Task item> Under this line are records; the part from the line containing "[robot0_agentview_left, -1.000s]" through the line containing "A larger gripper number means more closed" should be repeated exactly. Please exclude pictures.

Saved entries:
[Start of section]

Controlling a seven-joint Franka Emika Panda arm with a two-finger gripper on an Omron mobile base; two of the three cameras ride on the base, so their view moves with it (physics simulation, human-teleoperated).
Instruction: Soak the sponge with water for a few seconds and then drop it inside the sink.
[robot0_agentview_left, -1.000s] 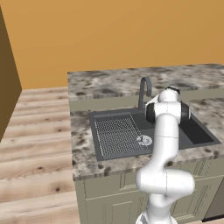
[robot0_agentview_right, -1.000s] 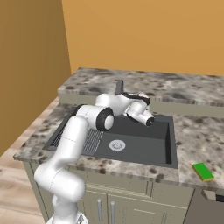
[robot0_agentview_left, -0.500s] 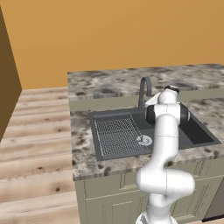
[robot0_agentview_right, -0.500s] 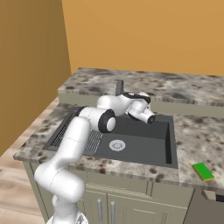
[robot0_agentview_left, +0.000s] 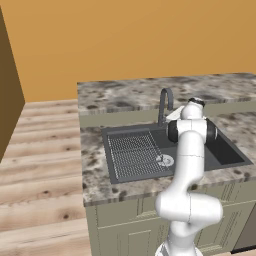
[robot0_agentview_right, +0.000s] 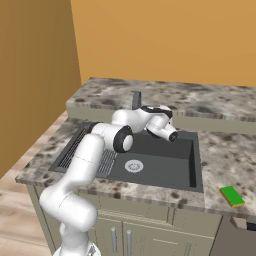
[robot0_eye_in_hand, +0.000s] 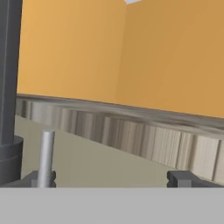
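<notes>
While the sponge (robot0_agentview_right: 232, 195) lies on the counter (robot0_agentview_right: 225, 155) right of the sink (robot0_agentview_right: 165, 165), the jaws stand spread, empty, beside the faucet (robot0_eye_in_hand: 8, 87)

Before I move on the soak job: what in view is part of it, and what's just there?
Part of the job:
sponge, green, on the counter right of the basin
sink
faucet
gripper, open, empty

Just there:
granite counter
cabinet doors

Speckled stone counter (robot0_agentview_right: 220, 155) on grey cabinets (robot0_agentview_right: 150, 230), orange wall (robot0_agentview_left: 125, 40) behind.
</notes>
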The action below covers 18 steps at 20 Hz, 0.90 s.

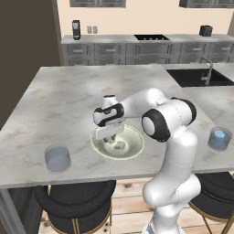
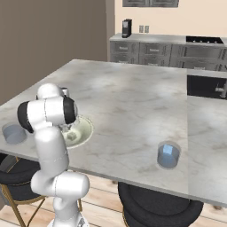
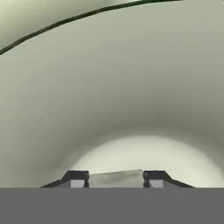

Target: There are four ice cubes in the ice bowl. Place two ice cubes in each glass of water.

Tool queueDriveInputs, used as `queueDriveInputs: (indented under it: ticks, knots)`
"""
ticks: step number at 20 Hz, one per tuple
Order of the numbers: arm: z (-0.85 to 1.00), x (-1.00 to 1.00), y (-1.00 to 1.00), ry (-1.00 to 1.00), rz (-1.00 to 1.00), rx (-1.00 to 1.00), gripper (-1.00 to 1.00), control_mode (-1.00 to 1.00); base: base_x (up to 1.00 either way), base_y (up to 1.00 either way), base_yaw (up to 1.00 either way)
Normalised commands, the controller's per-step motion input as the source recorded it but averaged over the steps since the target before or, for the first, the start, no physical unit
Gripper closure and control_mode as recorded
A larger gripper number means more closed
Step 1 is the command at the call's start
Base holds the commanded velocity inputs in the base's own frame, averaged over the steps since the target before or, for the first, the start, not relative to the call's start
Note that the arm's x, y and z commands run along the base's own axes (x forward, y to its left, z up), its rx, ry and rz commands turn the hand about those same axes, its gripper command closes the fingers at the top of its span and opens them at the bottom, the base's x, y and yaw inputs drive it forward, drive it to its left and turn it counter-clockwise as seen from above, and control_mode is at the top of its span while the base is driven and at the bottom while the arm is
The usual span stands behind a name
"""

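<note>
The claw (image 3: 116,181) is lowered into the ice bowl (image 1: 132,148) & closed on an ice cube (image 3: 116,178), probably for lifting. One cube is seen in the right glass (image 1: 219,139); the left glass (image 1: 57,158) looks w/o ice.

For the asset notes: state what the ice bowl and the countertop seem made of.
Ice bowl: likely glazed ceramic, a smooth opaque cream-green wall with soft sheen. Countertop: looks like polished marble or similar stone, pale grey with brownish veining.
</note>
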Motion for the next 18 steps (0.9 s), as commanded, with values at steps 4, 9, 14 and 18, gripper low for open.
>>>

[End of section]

Task result>
[robot0_agentview_left, -1.000s] 
[robot0_agentview_right, -1.000s] 
[robot0_agentview_left, -0.500s] 
[robot0_agentview_right, -0.500s] 
[robot0_agentview_left, +0.000s] 
[robot0_agentview_right, +0.000s] 
[robot0_eye_in_hand, +0.000s] 
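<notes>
While the sponge (robot0_agentview_right: 232, 195) lies on the counter (robot0_agentview_right: 225, 155) right of the sink (robot0_agentview_right: 165, 165), the jaws stand spread, empty, beside the faucet (robot0_eye_in_hand: 8, 87)

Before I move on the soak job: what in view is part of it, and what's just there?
Part of the job:
sponge, green, on the counter right of the basin
sink
faucet
gripper, open, empty

Just there:
granite counter
cabinet doors

Speckled stone counter (robot0_agentview_right: 220, 155) on grey cabinets (robot0_agentview_right: 150, 230), orange wall (robot0_agentview_left: 125, 40) behind.
</notes>
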The action below covers 18 steps at 20 Hz, 0.90 s.


Target: There are four ice cubes in the ice bowl. Place two ice cubes in each glass of water.

Tool queueDriveInputs, used as `queueDriveInputs: (indented under it: ticks, knots)`
"""
ticks: step number at 20 Hz, one per tuple
Order of the numbers: arm: z (-0.85 to 1.00), x (-1.00 to 1.00), y (-1.00 to 1.00), ry (-1.00 to 1.00), rz (-1.00 to 1.00), rx (-1.00 to 1.00), gripper (-1.00 to 1.00), control_mode (-1.00 to 1.00); base: base_x (up to 1.00 either way), base_y (up to 1.00 either way), base_yaw (up to 1.00 either way)
Normalised commands, the controller's per-step motion input as the source recorded it but averaged over the steps since the target before or, for the first, the start, no physical unit
Gripper closure and control_mode as recorded
A larger gripper number means more closed

The answer is finished.